Influence of cold weather during casting and curing on the stiffness and strength of concrete

The supposition that casting and curing at near freezing temperatures leads to the loss of stiffness of the hardened concrete and causes microstructure disruption and abnormalities was investigated. The research programme reported here involved 25 concrete slabs, 750 × 750 × 300 mm, which were subjected to various curing regimes in the range of 20 °C to −5 °C. The extent of loss of stiffness and the degree of microcracking were quantified using the Stiffness Damage Test (SDT). This test method has previously been shown by one of the authors to be very effective in quantifying the extent of disruption to the microstructure of concrete caused by various damage mechanisms. In addition to the SDT, the cold-cured concrete was evaluated by the full stress–strain test as well as ultrasonic, dynamic, and petrographic methods. Concreting at temperatures near freezing resulted in approximately 20% reduction of the 28 day stiffness and a Damage Index of 5 as determined by the SDT. Cold weather curing resulted in the development of microcracks in the paste and adversely affected the interfacial zone. Storage of the constituents of concrete at near freezing conditions prior to mixing adversely affects the long term stiffness and strength of concrete. The water absorption of hardened concrete increased as a result of cold-curing.
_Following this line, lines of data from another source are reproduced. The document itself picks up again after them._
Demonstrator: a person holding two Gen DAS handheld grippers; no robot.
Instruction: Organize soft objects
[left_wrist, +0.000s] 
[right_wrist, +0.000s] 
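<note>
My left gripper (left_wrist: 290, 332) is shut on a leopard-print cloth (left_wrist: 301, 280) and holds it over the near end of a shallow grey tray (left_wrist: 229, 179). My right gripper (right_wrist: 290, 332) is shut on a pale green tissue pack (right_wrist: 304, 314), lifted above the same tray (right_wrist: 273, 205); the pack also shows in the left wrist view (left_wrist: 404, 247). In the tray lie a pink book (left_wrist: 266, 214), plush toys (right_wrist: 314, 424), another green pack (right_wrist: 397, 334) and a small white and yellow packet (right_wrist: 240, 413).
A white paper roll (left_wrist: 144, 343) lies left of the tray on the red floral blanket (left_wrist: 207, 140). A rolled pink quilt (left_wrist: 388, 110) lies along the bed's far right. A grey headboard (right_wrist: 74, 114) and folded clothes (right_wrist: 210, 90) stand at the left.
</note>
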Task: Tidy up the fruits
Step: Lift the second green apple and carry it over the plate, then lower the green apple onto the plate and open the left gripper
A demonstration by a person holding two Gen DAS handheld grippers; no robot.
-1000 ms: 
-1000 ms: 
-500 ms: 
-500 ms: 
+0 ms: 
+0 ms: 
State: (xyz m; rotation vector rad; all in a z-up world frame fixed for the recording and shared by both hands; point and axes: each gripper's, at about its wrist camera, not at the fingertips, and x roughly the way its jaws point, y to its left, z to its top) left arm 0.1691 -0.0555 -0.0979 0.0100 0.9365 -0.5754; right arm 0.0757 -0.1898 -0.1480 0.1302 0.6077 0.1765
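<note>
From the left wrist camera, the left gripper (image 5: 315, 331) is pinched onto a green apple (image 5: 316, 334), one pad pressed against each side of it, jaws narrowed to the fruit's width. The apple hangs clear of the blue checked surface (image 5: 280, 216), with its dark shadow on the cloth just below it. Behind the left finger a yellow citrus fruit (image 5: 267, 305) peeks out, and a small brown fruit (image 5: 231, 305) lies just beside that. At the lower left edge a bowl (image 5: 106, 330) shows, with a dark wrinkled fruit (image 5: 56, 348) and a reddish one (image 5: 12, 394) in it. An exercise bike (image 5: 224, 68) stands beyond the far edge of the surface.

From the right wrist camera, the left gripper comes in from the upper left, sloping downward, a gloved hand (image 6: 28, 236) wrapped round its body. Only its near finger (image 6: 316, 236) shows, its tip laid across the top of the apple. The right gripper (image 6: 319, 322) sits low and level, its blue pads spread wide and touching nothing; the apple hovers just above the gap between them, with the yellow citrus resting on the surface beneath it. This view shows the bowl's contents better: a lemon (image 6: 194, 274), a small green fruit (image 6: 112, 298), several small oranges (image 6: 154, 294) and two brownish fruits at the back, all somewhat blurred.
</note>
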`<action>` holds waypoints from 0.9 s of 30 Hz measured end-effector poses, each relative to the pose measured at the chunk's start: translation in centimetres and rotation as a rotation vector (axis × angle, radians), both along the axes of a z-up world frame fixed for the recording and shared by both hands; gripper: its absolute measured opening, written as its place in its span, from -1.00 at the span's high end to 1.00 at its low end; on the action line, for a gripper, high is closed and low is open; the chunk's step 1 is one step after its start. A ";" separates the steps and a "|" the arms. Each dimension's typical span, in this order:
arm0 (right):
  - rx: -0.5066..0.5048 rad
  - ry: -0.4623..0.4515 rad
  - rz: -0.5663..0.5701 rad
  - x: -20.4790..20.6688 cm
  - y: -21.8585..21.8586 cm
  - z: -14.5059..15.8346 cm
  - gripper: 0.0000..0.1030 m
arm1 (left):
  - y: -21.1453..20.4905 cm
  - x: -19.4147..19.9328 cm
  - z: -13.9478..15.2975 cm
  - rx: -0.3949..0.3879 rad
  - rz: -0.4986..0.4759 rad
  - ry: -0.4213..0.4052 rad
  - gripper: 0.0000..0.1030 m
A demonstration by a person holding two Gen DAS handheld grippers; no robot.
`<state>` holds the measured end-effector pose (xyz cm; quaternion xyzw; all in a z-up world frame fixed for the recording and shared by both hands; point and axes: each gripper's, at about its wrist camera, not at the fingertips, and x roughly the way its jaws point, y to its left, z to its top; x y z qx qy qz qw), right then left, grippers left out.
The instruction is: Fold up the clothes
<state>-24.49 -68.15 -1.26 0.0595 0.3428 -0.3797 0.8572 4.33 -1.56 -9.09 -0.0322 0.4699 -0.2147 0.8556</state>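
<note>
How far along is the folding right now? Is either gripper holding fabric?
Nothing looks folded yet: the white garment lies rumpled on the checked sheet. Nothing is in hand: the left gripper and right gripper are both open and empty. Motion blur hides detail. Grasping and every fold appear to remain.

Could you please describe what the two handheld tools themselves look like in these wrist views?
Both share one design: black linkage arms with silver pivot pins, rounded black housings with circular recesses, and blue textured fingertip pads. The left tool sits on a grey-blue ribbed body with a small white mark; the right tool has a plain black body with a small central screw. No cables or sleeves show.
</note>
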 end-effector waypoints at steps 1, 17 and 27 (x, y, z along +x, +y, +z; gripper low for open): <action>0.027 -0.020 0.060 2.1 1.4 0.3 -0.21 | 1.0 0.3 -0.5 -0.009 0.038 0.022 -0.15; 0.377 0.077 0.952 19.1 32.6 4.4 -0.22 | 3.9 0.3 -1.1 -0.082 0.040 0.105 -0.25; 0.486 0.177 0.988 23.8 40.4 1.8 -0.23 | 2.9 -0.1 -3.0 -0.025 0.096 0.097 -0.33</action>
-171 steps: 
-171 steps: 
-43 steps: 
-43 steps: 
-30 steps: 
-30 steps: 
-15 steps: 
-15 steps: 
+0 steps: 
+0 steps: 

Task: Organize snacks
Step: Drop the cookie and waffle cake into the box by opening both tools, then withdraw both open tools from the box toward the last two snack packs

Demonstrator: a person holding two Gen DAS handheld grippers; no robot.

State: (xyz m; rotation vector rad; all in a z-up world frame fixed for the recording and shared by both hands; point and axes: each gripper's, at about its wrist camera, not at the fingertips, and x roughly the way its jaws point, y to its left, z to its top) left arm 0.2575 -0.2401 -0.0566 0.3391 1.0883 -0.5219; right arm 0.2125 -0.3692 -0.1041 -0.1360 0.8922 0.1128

The loss of stiffness because of low temperature curing is not remedied by using stiff aggregate such as granite nor by PFA cement replacement.

•Representative 25 concrete slabs, 300 mm thick, cast and cured in the range 20 °C to −5 °C.•Thermal gradients in the slabs were determined during various curing regimes.•Stiffness and strength characteristics of concrete cured near freezing conditions were determined.•The damaging effect of curing at low temperatures was quantified by the Stiffness Damage Test (SDT).